Selain itu pula, mereka dilarang untuk menikah dengan yang marganya sama, misalnya: sama-sama memiliki marga Lie tidak boleh menikah, karena dianggap masih mempunyai hubungan kekerabatan walaupun mereka tidak saling kenal sebelumnya.

Page 5: Kebudayaan Tionghoa Kristen

Aturan-aturan ini dimaksudkan untuk menjaga kemurnian ras masyarakat Tionghoa. Selain itu ada beberapa alasan lainnya, yaitu masyarakat Tionghoa kolot beranggapan bahwa mereka adalah golongan rajin, tipe pekerja keras, dan lihai dalam hal berdagang. Mereka khawatir kesuksesan mereka terganggu oleh masuknya ras lain yang dianggap tidak memiliki kelebihan-kelebihan yang mereka miliki itu. Alasan lainnya adalah diskriminasi dan perlakuan-perlakuan tidak baik yang telah dirasakan oleh leluhur-leluhur bangsa Tionghoa sejak masuknya mereka ke Indonesia dulu. Singkatnya, ada “luka-luka lama” yang masih dibawa oleh keturunan mereka.

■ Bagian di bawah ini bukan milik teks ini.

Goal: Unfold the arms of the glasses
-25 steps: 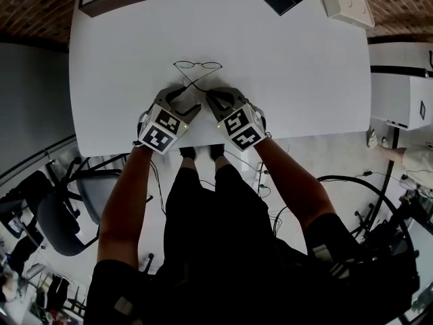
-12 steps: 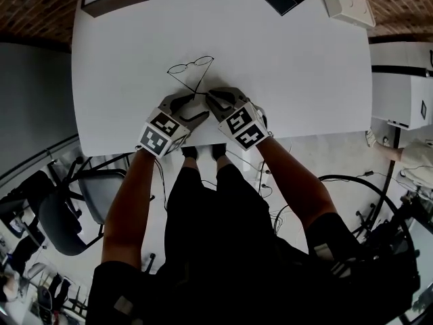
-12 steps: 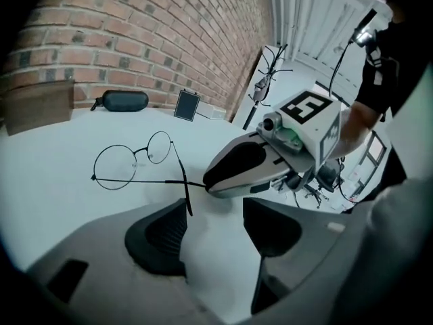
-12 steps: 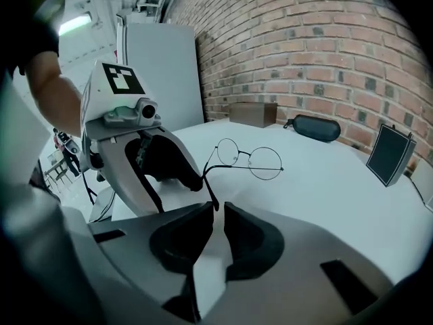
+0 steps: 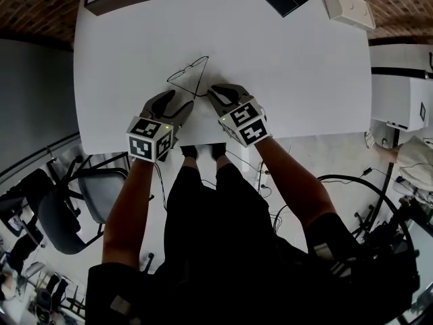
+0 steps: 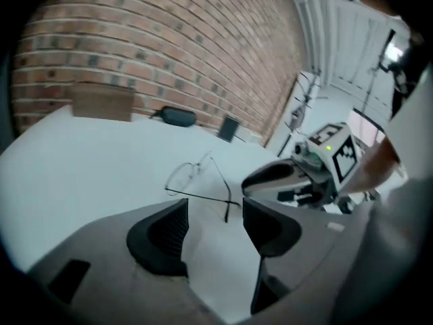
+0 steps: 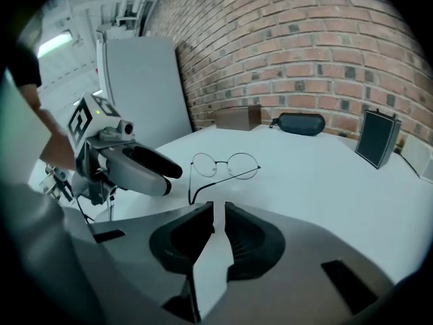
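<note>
Grey left gripper [image 6: 215, 208] tilts downward — fingers [image 6: 162, 235] apart.

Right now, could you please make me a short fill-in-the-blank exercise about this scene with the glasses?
The table under the glasses is ___.
The left tongs are ___, not shut.
The wall behind the table is made of ___.
Missing words: white; open; brick.

Table [image 5: 304, 80]: glasses [image 5: 188, 69] on it | just ahead of left tool [image 5: 181, 102] and right tool [image 5: 214, 92], between them
</note>
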Available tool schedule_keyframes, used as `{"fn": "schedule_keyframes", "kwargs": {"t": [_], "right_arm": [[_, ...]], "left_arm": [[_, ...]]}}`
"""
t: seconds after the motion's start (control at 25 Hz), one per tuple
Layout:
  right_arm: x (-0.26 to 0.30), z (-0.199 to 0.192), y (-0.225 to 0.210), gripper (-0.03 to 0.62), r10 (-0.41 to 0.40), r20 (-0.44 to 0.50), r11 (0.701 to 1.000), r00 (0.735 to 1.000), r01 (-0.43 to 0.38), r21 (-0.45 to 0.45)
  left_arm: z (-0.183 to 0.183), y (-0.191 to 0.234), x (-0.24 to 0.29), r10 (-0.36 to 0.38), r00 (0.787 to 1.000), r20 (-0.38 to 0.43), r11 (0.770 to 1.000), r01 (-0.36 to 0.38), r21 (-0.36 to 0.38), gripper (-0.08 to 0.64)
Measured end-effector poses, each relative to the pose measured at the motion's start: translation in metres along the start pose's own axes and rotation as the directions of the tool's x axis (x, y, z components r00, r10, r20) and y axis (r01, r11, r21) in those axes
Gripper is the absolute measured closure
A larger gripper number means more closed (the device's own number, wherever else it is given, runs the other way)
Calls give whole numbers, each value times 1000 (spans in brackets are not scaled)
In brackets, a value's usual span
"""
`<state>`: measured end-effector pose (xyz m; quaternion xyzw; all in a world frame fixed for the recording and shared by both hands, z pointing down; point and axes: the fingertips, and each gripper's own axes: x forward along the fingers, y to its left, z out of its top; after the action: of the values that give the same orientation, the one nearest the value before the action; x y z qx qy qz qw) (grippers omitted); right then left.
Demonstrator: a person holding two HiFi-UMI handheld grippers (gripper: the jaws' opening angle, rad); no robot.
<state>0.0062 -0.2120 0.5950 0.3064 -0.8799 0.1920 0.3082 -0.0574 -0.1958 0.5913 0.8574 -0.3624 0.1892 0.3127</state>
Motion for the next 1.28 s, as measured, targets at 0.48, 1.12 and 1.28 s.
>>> {"fn": "schedule_keyframes", "kwargs": {"t": [0.48,1.12,1.28], "right_arm": [[20,30,-17,454,-92,-5,929,996,87,359],[15,21,-38,449,-98,-80,948,992,118,296],[12,21,-46,449,-109,-77,950,991,127,287]], "left_arm": [[14,35,3,338,939,58,883,-295,-365,307],[23,67,5,330,943,-40,932,-332,-143,307],[30,74,5,334,942,-42,939,-336,-76,307]]}}
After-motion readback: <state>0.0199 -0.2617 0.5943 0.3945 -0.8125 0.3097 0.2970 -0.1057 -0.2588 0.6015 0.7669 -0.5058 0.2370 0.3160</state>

Banyak masyarakat Tionghoa yang telah beriman Kristen pun masih menerapkan prinsip seperti ini. Mereka bahkan tidak peduli untuk menikahi orang non-Kristen asalkan dia Cina! Jika prinsip ini dilanggar oleh sang anak, sang orangtua tidak akan merestui pernikahan sang anak, bahkan ada banyak kasus, sang anak “diusir” dari keluarga besarnya.

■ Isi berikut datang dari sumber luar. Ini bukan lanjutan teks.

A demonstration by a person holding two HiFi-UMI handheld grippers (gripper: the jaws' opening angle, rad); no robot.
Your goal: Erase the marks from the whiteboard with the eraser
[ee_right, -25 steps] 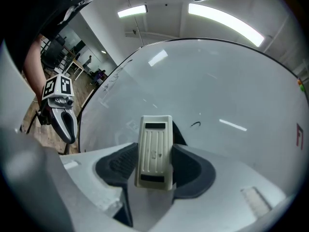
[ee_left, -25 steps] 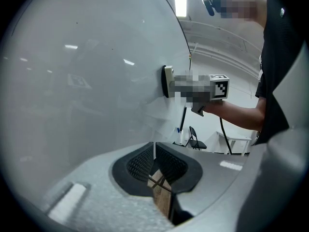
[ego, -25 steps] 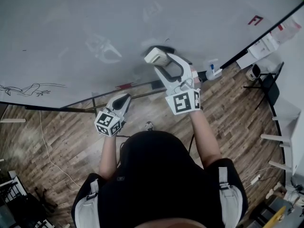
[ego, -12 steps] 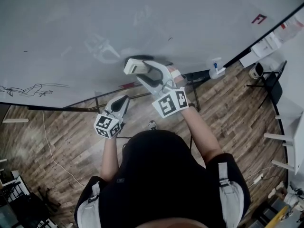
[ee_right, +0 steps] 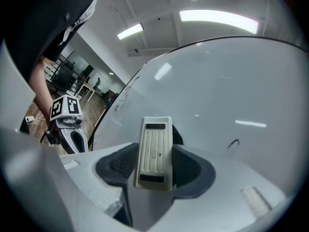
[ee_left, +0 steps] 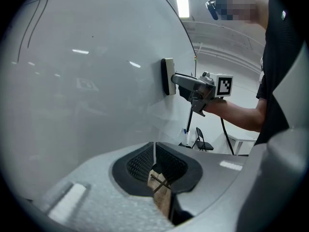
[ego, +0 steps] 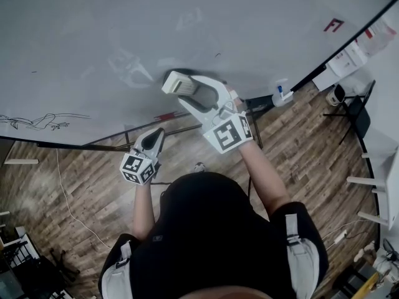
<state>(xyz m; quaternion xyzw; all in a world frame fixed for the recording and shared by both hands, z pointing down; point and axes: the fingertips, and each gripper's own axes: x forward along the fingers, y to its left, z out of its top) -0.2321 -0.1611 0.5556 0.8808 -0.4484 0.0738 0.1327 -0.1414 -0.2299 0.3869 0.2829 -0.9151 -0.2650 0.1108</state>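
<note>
The whiteboard [ego: 93, 23] fills the top of the head view. A cream eraser [ego: 176, 83] lies flat against it, and my right gripper [ego: 188, 88] is shut on it. In the right gripper view the eraser [ee_right: 154, 151] stands between the jaws, with a small black mark [ee_right: 233, 143] to its right. That small black mark [ego: 217, 56] is up and right of the eraser. A black scribble [ego: 37, 121] sits at the board's lower left, and a red mark [ego: 333, 25] at upper right. My left gripper [ego: 153, 143] hangs below the board's bottom edge, shut and empty.
A faint smear [ego: 128, 67] shows left of the eraser. A spray bottle [ego: 278, 92] stands at the board's lower right end, and a red marker [ego: 165, 114] lies on the ledge. A black chair [ego: 349, 108] and white boxes [ego: 346, 61] are at the right. A cable [ego: 68, 198] runs over the wooden floor.
My right gripper has carried the eraser leftward along the board, mostly in the first half second. The left gripper has sunk slightly.
</note>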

Tentunya hal seperti ini bertentangan dengan ajaran iman Kristen. Seperti kita tahu, sebagai orang Kristen kita memiliki kriteria sendiri yang telah diberikan Tuhan untuk memilih pasangan hidup kita, yaitu haruslah yang seiman, seperti tertulis dalam 2 Korintus 6:14-15: "Janganlah kamu merupakan pasangan yang tidak seimbang dengan orang-orang yang tak percaya. Sebab persamaan apakah terdapat antara kebenaran dan kedurhakaan? Atau bagaimanakah terang dapat bersatu dengan gelap? Persamaan apakah yang terdapat antara Kristus dan Belial? Apakah bagian bersama orang-orang percaya dengan orang-orang tak percaya?"

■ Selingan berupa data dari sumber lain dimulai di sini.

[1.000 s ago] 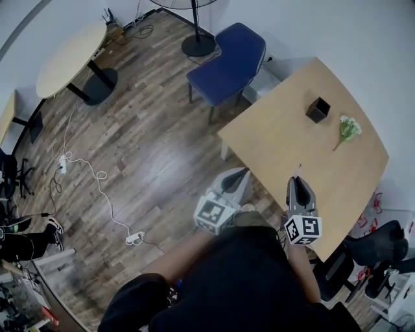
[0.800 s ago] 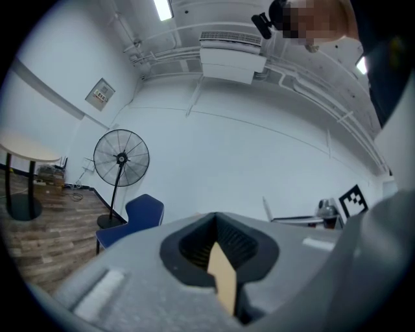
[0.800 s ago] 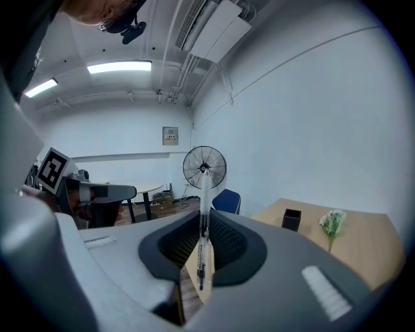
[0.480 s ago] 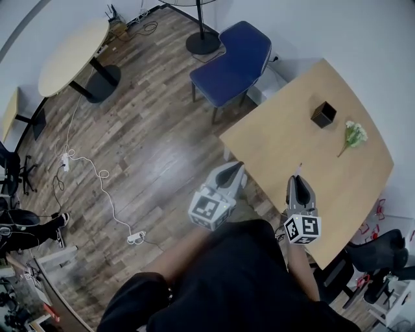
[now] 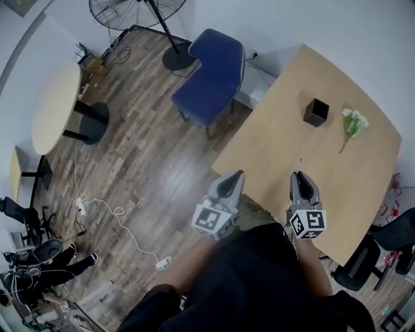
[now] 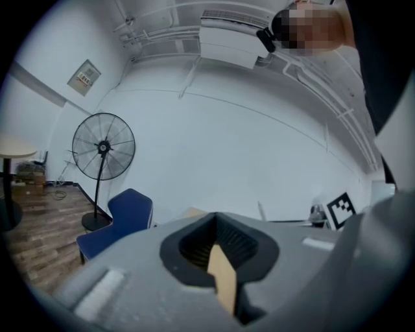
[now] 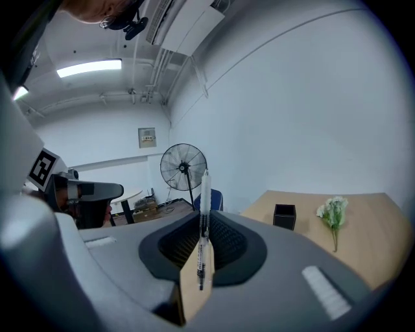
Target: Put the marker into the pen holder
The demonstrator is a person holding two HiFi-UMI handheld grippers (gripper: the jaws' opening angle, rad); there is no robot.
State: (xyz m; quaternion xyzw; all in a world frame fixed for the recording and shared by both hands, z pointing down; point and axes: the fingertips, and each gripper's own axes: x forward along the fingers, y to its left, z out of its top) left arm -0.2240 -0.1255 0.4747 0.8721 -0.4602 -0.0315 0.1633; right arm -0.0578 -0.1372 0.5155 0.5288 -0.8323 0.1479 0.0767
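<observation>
1. Over the near edge of the table [image 5: 279, 139], in the head view, the right gripper [image 5: 299, 177] points at the far side with a thin marker [image 5: 299, 163] sticking out past its tips. The left gripper [image 5: 231, 180] is level with it, at the table's corner edge. A black holder [image 5: 316, 111] stands well ahead on the far part of the table, with flowers [image 5: 352, 123] just to its right. A blue chair [image 5: 211, 74] sits past the table's left edge, and a fan [image 5: 139, 10] stands beyond it.
2. From the left gripper view, the jaws are closed together with nothing between them. Past them show the fan, the chair and a white wall.
3. From the right gripper view, the jaws are nearly closed and clamp the marker, which stands upright with its white end above the tips. The holder is well beyond it to the right, apart from the marker, and the flowers lie beside the holder.
</observation>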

Di luar itu, Tuhan tidak pernah memberikan batasan pada kita untuk memilih pasangan hidup. Sah-sah saja kita mengikuti himbauan leluhur, tetapi tetap di atas segalanya kita boleh melanggar perintah Tuhan. Saya sendiri secara pribadi menolak dan menentang prinsip seperti ini, memilih pasangan hidup bukan tergantung dari ras, tetapi mengikuti kehendak Tuhan sendiri. Dan saya beruntung tidak terlahir dari keluarga yang memiliki prinsip rasis kasar seperti ini.